WHAT IS REQUIRED: Return the records exactly as they appear below, omitting the pictures.

[Extracted records]
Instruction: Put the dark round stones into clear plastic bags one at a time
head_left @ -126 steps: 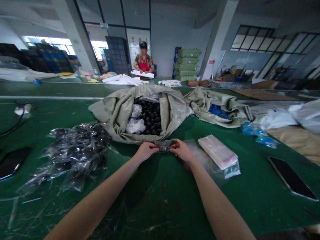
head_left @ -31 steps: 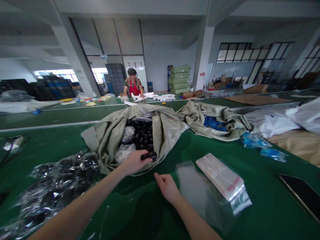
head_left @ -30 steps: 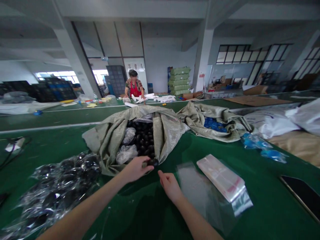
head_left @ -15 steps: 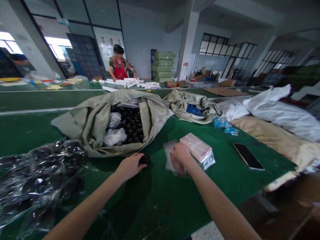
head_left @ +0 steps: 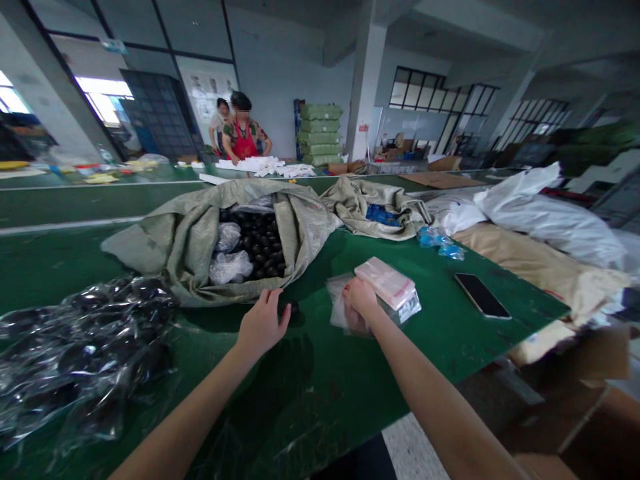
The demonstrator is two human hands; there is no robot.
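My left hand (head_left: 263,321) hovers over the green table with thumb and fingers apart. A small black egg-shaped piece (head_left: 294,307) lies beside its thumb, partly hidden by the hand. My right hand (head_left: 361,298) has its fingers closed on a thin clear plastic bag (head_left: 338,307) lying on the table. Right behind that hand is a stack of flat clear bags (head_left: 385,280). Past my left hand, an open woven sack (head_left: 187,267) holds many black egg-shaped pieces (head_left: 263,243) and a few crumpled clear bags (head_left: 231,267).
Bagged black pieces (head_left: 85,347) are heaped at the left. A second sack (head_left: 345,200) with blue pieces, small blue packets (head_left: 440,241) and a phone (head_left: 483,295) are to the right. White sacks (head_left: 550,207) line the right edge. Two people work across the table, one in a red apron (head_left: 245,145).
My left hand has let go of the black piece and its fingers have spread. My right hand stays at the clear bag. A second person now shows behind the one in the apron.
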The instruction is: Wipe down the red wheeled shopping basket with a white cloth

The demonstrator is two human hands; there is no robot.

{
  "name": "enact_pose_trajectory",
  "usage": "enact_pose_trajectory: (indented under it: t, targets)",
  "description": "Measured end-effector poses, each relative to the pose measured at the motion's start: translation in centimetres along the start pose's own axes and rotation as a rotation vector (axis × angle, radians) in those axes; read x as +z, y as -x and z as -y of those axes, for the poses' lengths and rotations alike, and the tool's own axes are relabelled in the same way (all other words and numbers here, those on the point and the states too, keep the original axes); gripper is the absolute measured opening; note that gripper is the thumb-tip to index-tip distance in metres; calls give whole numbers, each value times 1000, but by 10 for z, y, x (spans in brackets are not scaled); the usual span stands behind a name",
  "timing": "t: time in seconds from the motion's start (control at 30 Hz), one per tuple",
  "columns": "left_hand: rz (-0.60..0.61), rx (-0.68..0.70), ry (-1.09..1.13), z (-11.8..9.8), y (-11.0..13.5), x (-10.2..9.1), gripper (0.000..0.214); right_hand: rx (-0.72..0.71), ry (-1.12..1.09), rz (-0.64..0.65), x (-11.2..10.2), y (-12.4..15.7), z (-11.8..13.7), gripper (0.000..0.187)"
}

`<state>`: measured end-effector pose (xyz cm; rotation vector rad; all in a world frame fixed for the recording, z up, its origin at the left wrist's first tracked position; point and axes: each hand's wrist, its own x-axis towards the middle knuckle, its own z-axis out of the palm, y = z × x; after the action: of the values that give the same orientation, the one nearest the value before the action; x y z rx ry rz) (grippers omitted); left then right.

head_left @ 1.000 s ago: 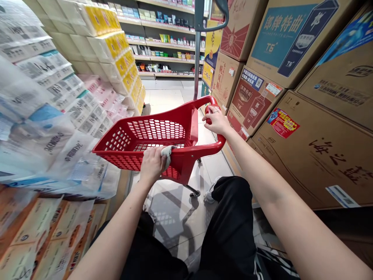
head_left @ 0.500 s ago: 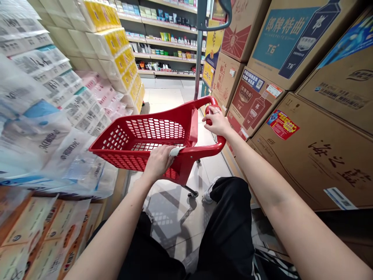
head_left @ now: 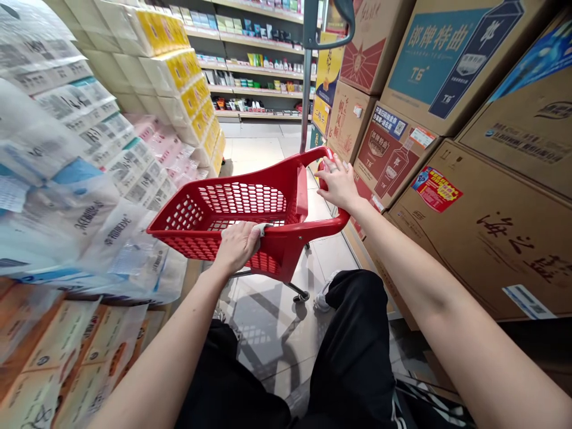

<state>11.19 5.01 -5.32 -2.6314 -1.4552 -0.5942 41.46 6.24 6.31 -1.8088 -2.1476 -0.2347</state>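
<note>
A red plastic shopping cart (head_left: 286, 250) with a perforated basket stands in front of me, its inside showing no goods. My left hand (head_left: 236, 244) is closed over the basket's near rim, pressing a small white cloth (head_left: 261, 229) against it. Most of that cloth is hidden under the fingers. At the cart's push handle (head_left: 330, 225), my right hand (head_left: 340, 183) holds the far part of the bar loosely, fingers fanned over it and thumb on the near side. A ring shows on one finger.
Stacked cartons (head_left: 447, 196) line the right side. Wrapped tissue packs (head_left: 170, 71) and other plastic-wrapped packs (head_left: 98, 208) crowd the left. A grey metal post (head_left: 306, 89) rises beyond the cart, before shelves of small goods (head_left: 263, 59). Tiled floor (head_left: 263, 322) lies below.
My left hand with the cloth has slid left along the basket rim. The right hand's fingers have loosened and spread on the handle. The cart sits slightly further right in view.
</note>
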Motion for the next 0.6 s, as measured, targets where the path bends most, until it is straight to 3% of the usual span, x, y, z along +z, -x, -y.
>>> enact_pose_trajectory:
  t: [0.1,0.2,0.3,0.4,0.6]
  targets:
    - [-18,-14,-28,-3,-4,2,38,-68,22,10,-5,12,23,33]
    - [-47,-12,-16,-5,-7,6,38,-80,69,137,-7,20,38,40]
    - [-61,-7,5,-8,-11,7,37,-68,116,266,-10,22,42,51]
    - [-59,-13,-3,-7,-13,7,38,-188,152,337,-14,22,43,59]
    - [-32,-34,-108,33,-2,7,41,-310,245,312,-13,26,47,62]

RESULT OF THIS TASK:
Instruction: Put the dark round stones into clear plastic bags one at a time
head_left @ -126 steps: 
head_left @ -31 steps: 
head_left @ -30 steps: 
head_left @ -15 steps: 
head_left @ +0 steps: 
The demonstrator is two human hands; there is no robot.
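My left hand (head_left: 263,321) hovers over the green table with thumb and fingers apart. A small black egg-shaped piece (head_left: 294,307) lies beside its thumb, partly hidden by the hand. My right hand (head_left: 361,298) has its fingers closed on a thin clear plastic bag (head_left: 338,307) lying on the table. Right behind that hand is a stack of flat clear bags (head_left: 385,280). Past my left hand, an open woven sack (head_left: 187,267) holds many black egg-shaped pieces (head_left: 263,243) and a few crumpled clear bags (head_left: 231,267).
Bagged black pieces (head_left: 85,347) are heaped at the left. A second sack (head_left: 345,200) with blue pieces, small blue packets (head_left: 440,241) and a phone (head_left: 483,295) are to the right. White sacks (head_left: 550,207) line the right edge. Two people work across the table, one in a red apron (head_left: 245,145).
My left hand has let go of the black piece and its fingers have spread. My right hand stays at the clear bag. A second person now shows behind the one in the apron.
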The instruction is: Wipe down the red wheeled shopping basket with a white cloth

The demonstrator is two human hands; there is no robot.

{
  "name": "enact_pose_trajectory",
  "usage": "enact_pose_trajectory: (indented under it: t, targets)",
  "description": "Measured end-effector poses, each relative to the pose measured at the motion's start: translation in centimetres along the start pose's own axes and rotation as a rotation vector (axis × angle, radians) in those axes; read x as +z, y as -x and z as -y of those axes, for the poses' lengths and rotations alike, and the tool's own axes are relabelled in the same way (all other words and numbers here, those on the point and the states too, keep the original axes); gripper is the absolute measured opening; note that gripper is the thumb-tip to index-tip distance in metres; calls give whole numbers, each value times 1000, but by 10 for z, y, x (spans in brackets are not scaled); the usual span stands behind a name",
  "timing": "t: time in seconds from the motion's start (control at 30 Hz), one per tuple",
  "columns": "left_hand: rz (-0.60..0.61), rx (-0.68..0.70), ry (-1.09..1.13), z (-11.8..9.8), y (-11.0..13.5), x (-10.2..9.1), gripper (0.000..0.214); right_hand: rx (-0.72..0.71), ry (-1.12..1.09), rz (-0.64..0.65), x (-11.2..10.2), y (-12.4..15.7), z (-11.8..13.7), gripper (0.000..0.187)"
}

`<state>`: measured end-effector pose (xyz cm; rotation vector rad; all in a world frame fixed for the recording, z up, its origin at the left wrist's first tracked position; point and axes: each hand's wrist, its own x-axis towards the middle knuckle, its own z-axis out of the palm, y = z × x; after the action: of the values that give the same orientation, the one nearest the value before the action; x y z rx ry rz) (grippers omitted); left then right.

head_left @ 1.000 s ago: 
head_left @ 0.500 s ago: 
head_left @ now: 

<state>11.19 5.01 -5.32 -2.6314 -1.4552 -0.5942 41.46 6.24 6.31 -1.8088 -2.1476 -0.2347</state>
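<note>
A red plastic shopping cart (head_left: 286, 250) with a perforated basket stands in front of me, its inside showing no goods. My left hand (head_left: 236, 244) is closed over the basket's near rim, pressing a small white cloth (head_left: 261, 229) against it. Most of that cloth is hidden under the fingers. At the cart's push handle (head_left: 330, 225), my right hand (head_left: 340, 183) holds the far part of the bar loosely, fingers fanned over it and thumb on the near side. A ring shows on one finger.
Stacked cartons (head_left: 447, 196) line the right side. Wrapped tissue packs (head_left: 170, 71) and other plastic-wrapped packs (head_left: 98, 208) crowd the left. A grey metal post (head_left: 306, 89) rises beyond the cart, before shelves of small goods (head_left: 263, 59). Tiled floor (head_left: 263, 322) lies below.
My left hand with the cloth has slid left along the basket rim. The right hand's fingers have loosened and spread on the handle. The cart sits slightly further right in view.
</note>
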Motion for the next 0.6 s, as measured, targets where the path bends most, until it is straight to 3% of the usual span, x, y, z along +z, -x, -y.
>>> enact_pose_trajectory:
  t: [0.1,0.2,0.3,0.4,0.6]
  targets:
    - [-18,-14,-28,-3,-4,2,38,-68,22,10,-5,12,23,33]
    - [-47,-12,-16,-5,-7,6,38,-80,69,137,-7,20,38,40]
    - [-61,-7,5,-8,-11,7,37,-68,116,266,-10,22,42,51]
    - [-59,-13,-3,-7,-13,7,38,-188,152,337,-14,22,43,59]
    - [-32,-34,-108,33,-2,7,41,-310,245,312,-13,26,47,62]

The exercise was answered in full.